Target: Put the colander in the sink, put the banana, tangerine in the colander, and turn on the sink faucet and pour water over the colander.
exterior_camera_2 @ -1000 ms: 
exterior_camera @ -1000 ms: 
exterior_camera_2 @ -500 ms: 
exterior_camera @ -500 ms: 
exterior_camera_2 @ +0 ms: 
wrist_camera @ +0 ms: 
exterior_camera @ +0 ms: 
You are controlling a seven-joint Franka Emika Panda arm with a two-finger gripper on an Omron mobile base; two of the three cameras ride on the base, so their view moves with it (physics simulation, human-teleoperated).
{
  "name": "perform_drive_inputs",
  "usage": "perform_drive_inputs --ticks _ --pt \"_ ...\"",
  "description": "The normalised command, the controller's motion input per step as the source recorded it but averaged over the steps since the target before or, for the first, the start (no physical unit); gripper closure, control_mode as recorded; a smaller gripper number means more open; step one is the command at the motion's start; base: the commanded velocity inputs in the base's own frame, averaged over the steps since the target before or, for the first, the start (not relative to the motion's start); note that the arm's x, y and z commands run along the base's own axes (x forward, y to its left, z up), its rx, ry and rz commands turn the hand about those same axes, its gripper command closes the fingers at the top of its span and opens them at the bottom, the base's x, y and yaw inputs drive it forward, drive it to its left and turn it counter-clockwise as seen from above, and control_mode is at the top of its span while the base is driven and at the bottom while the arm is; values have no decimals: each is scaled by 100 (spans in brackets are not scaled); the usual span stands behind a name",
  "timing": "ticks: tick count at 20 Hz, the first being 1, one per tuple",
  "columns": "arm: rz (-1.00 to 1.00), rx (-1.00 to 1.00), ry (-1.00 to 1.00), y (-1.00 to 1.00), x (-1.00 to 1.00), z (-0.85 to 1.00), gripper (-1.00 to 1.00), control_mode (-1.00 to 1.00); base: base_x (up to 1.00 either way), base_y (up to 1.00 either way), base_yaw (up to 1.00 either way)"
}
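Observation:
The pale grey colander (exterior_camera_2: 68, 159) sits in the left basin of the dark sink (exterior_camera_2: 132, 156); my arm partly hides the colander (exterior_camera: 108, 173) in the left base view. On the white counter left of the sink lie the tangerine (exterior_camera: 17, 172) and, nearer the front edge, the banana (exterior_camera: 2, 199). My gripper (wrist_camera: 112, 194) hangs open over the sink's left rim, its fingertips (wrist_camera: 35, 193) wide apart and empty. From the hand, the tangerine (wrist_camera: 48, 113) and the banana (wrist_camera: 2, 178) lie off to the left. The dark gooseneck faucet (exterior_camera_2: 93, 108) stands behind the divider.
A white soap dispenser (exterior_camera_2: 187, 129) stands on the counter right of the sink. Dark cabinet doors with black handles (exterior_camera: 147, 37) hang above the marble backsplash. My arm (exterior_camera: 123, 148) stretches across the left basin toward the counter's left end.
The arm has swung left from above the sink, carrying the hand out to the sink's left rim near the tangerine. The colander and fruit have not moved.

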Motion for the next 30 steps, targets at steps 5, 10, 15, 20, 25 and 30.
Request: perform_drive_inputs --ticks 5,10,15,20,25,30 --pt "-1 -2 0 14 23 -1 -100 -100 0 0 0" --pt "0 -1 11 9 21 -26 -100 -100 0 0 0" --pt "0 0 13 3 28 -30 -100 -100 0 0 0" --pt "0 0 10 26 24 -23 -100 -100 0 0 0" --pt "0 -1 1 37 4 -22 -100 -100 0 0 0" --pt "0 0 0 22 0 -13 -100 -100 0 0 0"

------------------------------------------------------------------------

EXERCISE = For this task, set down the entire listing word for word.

EXERCISE ANSWER =
Target: Put the colander in the sink, put the banana, tangerine in the colander, and turn on the sink faucet and pour water over the colander.
exterior_camera_2 @ -1000 ms: 
exterior_camera @ -1000 ms: 
exterior_camera_2 @ -500 ms: 
exterior_camera @ -500 ms: 
exterior_camera_2 @ +0 ms: 
wrist_camera @ +0 ms: 
exterior_camera @ +0 ms: 
You are controlling a seven-joint Franka Emika Panda arm with a two-finger gripper on an Omron mobile base; two of the three cameras ride on the base, so their view moves with it (physics simulation, human-teleoperated).
{
  "name": "perform_drive_inputs",
  "usage": "perform_drive_inputs --ticks _ --pt \"_ ...\"",
  "description": "The normalised command, the controller's motion input per step as the source recorded it but averaged over the steps since the target before or, for the first, the start (no physical unit); gripper closure, control_mode as recorded; a smaller gripper number means more open; step one is the command at the motion's start; base: the commanded velocity inputs in the base's own frame, averaged over the steps since the target before or, for the first, the start (not relative to the motion's start); note that the arm's x, y and z commands run along the base's own axes (x forward, y to its left, z up), its rx, ry and rz commands turn the hand about those same axes, its gripper command closes the fingers at the top of its span and opens them at the bottom, the base's x, y and yaw inputs drive it forward, drive it to its left and turn it counter-clockwise as seen from above, and control_mode is at the top of its span while the base is driven and at the bottom while the arm is; values have no decimals: each is scaled by 100 (spans in brackets are not scaled); the usual span stands behind a name",
  "timing": "ticks: tick count at 20 Hz, the first being 1, one per tuple",
  "columns": "arm: rz (-1.00 to 1.00), rx (-1.00 to 1.00), ry (-1.00 to 1.00), y (-1.00 to 1.00), x (-1.00 to 1.00), z (-0.85 to 1.00), gripper (-1.00 to 1.00), control_mode (-1.00 to 1.00); base: base_x (up to 1.00 either way), base_y (up to 1.00 either way), base_yaw (up to 1.00 either way)"
}
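Observation:
The pale grey colander (exterior_camera_2: 68, 159) sits in the left basin of the dark sink (exterior_camera_2: 132, 156); my arm partly hides the colander (exterior_camera: 108, 173) in the left base view. On the white counter left of the sink lie the tangerine (exterior_camera: 17, 172) and, nearer the front edge, the banana (exterior_camera: 2, 199). My gripper (wrist_camera: 112, 194) hangs open over the sink's left rim, its fingertips (wrist_camera: 35, 193) wide apart and empty. From the hand, the tangerine (wrist_camera: 48, 113) and the banana (wrist_camera: 2, 178) lie off to the left. The dark gooseneck faucet (exterior_camera_2: 93, 108) stands behind the divider.
A white soap dispenser (exterior_camera_2: 187, 129) stands on the counter right of the sink. Dark cabinet doors with black handles (exterior_camera: 147, 37) hang above the marble backsplash. My arm (exterior_camera: 123, 148) stretches across the left basin toward the counter's left end.
The arm has swung left from above the sink, carrying the hand out to the sink's left rim near the tangerine. The colander and fruit have not moved.
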
Motion for the next 30 steps, targets at steps 5, 10, 15, 20, 25 and 30.
Request: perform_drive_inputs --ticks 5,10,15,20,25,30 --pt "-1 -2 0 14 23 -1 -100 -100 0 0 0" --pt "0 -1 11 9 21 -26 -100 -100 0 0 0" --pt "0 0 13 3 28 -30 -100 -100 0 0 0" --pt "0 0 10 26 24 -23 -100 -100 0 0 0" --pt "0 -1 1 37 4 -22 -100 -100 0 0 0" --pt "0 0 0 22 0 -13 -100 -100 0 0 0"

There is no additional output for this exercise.